Assembled around the stoves inside one of University College Birmingham’s state-of-the-art kitchens are some of the best young chefs in the region. They have 90 minutes to prepare two main courses using a box of surprise ingredients. It’s like TV’s Masterchef, minus the shouting celeb presenters and the woman who does the irritating voice-overs.
This is the inaugural Tomorrow’s Rising Star competition, backed by Delice, an organisation that represents international food cities including Lyon, Barcelona and, yes, Birmingham.
The contest has been arranged by Birmingham’s lead officer for Delice, Ivor Marsh, of Marketing Birmingham. The idea is for Rising Star to become an annual event but Marsh doesn’t want to stop there.
That would be too easy. He hopes the success of the Birmingham cook-off will inspire Delice’s other cities – there are 17 in total – to host similar competitions.

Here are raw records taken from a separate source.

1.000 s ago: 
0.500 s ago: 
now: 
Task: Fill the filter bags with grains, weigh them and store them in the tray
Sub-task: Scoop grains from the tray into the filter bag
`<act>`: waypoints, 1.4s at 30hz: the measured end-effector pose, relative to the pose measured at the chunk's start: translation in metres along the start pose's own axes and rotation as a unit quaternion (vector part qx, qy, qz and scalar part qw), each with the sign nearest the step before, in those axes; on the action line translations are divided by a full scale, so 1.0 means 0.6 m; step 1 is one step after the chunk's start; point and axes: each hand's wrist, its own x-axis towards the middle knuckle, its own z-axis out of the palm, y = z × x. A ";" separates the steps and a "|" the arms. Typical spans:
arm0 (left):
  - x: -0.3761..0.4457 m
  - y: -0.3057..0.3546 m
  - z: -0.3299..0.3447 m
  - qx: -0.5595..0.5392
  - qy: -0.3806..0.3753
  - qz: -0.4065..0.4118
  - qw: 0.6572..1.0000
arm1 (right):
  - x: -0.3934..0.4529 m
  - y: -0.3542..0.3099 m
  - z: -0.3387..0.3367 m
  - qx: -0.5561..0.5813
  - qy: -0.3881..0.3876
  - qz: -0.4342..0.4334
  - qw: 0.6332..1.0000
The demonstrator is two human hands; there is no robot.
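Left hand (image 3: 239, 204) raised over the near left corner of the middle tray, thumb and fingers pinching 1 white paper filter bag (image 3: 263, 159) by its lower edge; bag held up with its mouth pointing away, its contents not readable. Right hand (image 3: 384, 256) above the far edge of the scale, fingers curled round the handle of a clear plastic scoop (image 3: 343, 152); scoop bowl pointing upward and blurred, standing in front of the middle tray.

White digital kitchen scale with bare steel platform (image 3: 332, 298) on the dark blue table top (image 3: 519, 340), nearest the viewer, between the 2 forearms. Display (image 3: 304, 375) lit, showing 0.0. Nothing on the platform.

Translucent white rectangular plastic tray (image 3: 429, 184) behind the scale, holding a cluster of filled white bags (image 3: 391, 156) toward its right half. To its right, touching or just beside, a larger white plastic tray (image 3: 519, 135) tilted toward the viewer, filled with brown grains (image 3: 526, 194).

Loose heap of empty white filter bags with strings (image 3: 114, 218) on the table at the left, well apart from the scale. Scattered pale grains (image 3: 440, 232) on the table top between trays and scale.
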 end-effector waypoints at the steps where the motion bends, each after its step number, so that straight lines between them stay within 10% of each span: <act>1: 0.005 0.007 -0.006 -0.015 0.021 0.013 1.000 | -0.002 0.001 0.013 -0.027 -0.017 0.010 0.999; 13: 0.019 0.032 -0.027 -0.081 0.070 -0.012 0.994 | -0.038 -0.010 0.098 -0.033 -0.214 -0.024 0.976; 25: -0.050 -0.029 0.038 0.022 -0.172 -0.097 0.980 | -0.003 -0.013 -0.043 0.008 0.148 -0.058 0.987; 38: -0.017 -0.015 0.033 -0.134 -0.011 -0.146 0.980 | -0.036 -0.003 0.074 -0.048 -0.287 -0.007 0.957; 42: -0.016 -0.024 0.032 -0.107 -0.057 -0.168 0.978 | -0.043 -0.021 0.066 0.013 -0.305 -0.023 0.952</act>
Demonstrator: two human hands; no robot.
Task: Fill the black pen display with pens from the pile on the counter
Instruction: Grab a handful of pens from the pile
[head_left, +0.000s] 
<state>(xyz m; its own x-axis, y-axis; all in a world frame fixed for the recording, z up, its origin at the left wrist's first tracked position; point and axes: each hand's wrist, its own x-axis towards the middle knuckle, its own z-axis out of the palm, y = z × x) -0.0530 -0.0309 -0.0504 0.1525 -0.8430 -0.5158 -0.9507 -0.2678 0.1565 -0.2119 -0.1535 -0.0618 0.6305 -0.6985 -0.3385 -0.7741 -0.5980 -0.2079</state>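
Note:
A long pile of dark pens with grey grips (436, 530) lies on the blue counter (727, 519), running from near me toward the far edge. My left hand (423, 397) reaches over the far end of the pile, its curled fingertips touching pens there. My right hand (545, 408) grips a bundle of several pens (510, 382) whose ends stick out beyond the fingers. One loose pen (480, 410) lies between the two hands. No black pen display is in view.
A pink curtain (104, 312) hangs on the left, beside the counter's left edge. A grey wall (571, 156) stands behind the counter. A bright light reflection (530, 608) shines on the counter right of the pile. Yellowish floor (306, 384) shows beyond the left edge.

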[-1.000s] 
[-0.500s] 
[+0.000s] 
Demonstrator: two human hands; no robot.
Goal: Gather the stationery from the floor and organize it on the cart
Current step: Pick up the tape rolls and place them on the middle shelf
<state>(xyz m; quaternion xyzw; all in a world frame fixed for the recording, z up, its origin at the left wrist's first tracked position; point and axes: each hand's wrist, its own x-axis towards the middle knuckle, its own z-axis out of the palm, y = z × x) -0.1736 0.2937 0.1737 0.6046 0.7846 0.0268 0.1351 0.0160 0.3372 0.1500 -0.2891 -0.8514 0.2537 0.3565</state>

The grand plan is for the winners from each country – representing the next generation of culinary stars – to go head-to-head to find the best young chef in the network, like a UEFA Champions League for top cooking talent. Today Birmingham, tomorrow the world.
The four finalists this year were Helen Evans, of Simpsons; Edward Attwell, of Loves (both Birmingham); and a Ludlow team, Andrew Thomas and Carl Johnson, of La Becasse.
The chefs were presented with identical food boxes, given ten minutes to prepare their menu and a similar amount of time to set up their cooking station.
The main ingredient was a Cotswold White free range chicken. There were Maris Piper potatoes, spinach, carrots, green beans, half a head of celery, one leek, onion, shallots, garlic, shitake mushrooms, tomato, unsalted butter and double cream. In the event, no one used the tomato.
The quartet had at their disposal a selection of fresh stocks – beef, chicken, veal – and red and white wine plus staples from the store including ethnic spices, pasta, herbs, flour, eggs – and blow torches.
The chefs were also given a mystery ingredient, foie gras. Mysteriously, only one – Helen Evans – used it.